Nixon Vs Presley
21 de diciembre de 1970
Richard Nixon y Elvis Presley compartían obsesiones políticas del mismo signo y estaban sumidos, por razones bien distintas, en un declive personal(...).
Nixon era el más habilidoso de los maquinadores, un animal político depredador e inmisericorde; Elvis, en cambio, carecía de los sentidos del tacto y la mesura, confiaba en cualquier individuo y se movía en la dirección que le marcaban sus propios impulsos. Era, en definitiva, simple y caprichoso.
Un día, Elvis, se encaprichó con tener en su solapa una chapa de agente federal de lucha antidroga. Aquel 21 de diciembre de 1970, Elvis se plantó en Washington.
"Que ha llegado el Rey", le dijeron por teléfono a Bud Krogh, consejero presidencial y asesor de Nixon. Krogh miró la agenda del día y dijo: "Pero si hoy no esperamos a ningún monarca...". "No, no. El Rey del Rock. Está aquí en la puerta", le aclararon.
Elvis redactó una carta en un ejercicio de expresión política que se mueve entre lo infantil, lo simple y lo bochornoso. Redactada con la mejor de las intenciones y la peor de las formas, las cinco páginas estaban escritas a mano con renglones torcidos y tachaduras en papel con membrete de American Airlines. En la nota, que tenía la solemnidad de una tesis doctoral y el aspecto y la gramática de una chapuza de parvulario, Elvis Presley expone su admiración por Nixon y su preocupación por el creciente uso de las drogas entre los jóvenes, por el avance de la cultura hippy, la ideología izquierdista de los estudiantes demócratas, el comunismo y los movimientos de defensa de los derechos para los negros.
Entró con pantalones ajustados de terciopelo morado y el cinturón con su hebilla dorada, le entregó un regalo que expresaba su espíritu pacificador: una pistola Colt 45, con siete balas de plata que tenía en el cargador "colocado" por su adicción a las pastillas.

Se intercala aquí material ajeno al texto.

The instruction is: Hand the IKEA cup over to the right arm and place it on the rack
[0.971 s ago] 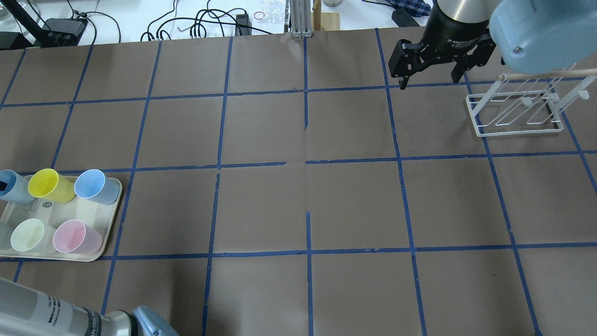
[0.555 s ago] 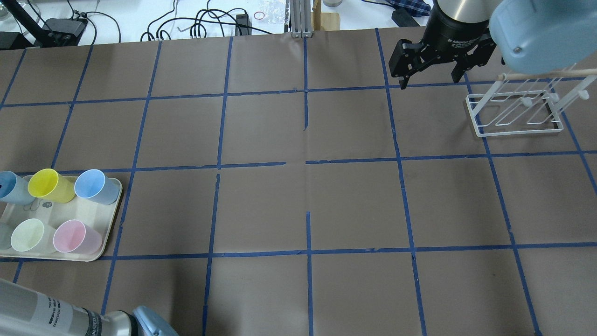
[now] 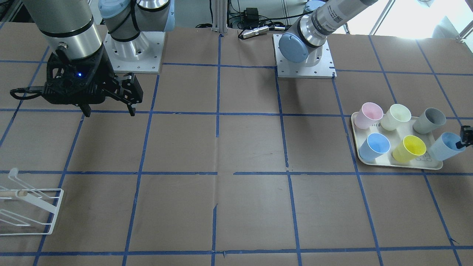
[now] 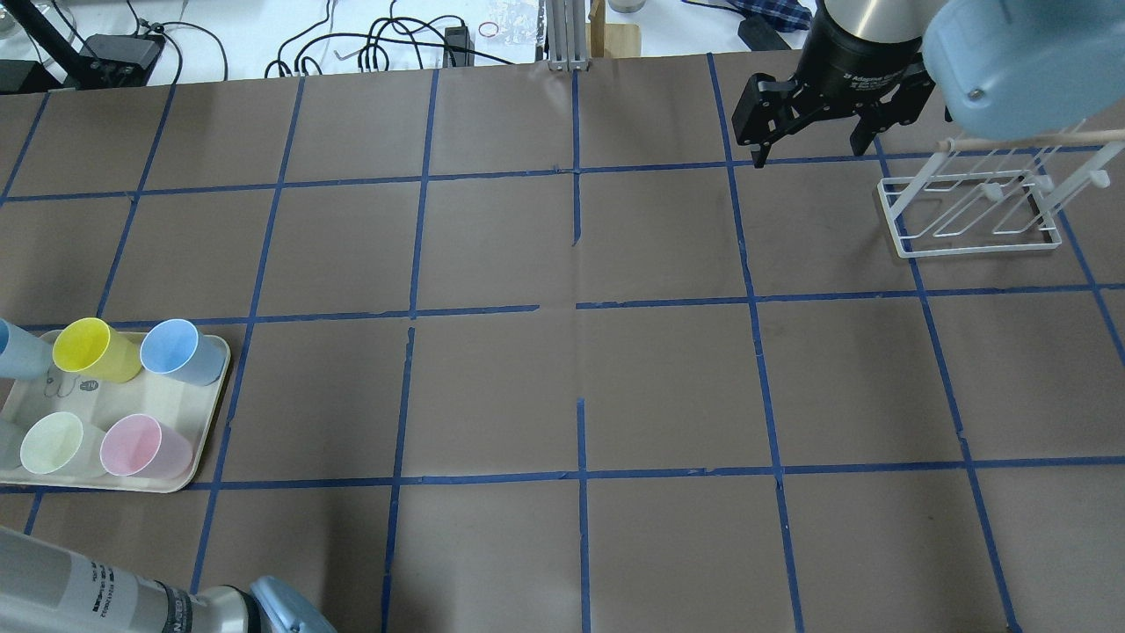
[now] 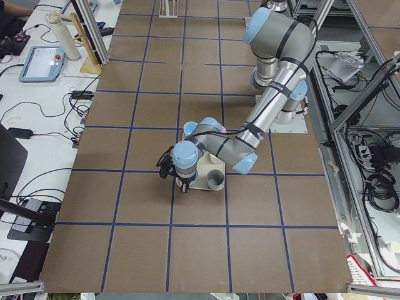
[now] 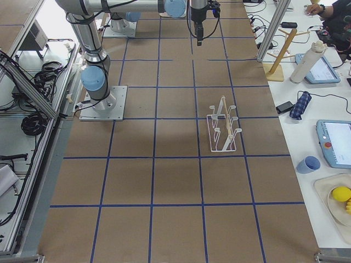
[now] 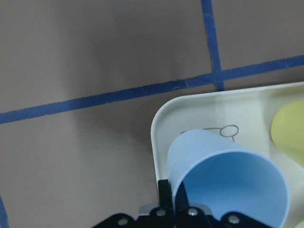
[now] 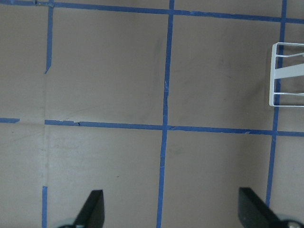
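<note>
The IKEA cup (image 3: 441, 147), pale sky-blue, is tilted over the outer corner of the cream tray (image 3: 425, 160). My left gripper (image 3: 466, 137) is shut on its rim, one finger inside and one outside, as the left wrist view shows the cup (image 7: 228, 185). In the overhead view only a part of the cup (image 4: 16, 348) shows at the left edge. My right gripper (image 4: 809, 145) is open and empty above the table, just left of the white wire rack (image 4: 976, 207). The rack (image 3: 29, 210) holds no cup.
The tray (image 4: 132, 396) also carries a yellow cup (image 4: 88, 349), a deeper blue cup (image 4: 180, 350), a pale green cup (image 4: 53, 442), a pink cup (image 4: 141, 446) and a grey cup (image 3: 428, 120). Brown paper with blue tape lines covers the table.
The IKEA cup, in my left gripper, has slid further toward the overhead view's left edge. The right gripper has barely moved.
</note>
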Controlling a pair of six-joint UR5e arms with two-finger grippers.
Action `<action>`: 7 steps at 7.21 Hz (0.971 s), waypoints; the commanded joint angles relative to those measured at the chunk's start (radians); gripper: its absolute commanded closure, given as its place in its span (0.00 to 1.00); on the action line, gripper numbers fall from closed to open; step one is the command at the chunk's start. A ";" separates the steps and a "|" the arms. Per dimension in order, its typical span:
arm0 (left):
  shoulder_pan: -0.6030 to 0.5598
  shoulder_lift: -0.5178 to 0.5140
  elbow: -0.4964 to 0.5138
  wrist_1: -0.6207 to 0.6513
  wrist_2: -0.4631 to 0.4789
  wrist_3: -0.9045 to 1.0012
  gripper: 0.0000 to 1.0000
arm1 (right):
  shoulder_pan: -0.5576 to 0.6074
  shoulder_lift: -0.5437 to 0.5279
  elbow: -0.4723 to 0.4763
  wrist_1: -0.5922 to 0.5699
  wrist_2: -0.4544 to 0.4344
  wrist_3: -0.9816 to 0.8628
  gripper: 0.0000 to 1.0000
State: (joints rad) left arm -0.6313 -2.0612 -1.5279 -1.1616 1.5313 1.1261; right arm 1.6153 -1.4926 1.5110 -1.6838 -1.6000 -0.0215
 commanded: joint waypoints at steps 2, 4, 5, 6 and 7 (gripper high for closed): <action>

Los informes que conservan los Archivos Nacionales dicen que el artista habló de la mala influencia de los Beatles, que habían ganado tanto dinero en Estados Unidos para luego volverse a Inglaterra y criticar este país. Habló de cómo él podía influir en los jóvenes en contra de las drogas pero para eso, le dijo, necesitaba la chapa de Agente Federal. Nixon aceptó -no le quedaba más remedio- y le dieron una chapa improvisada dos horas después.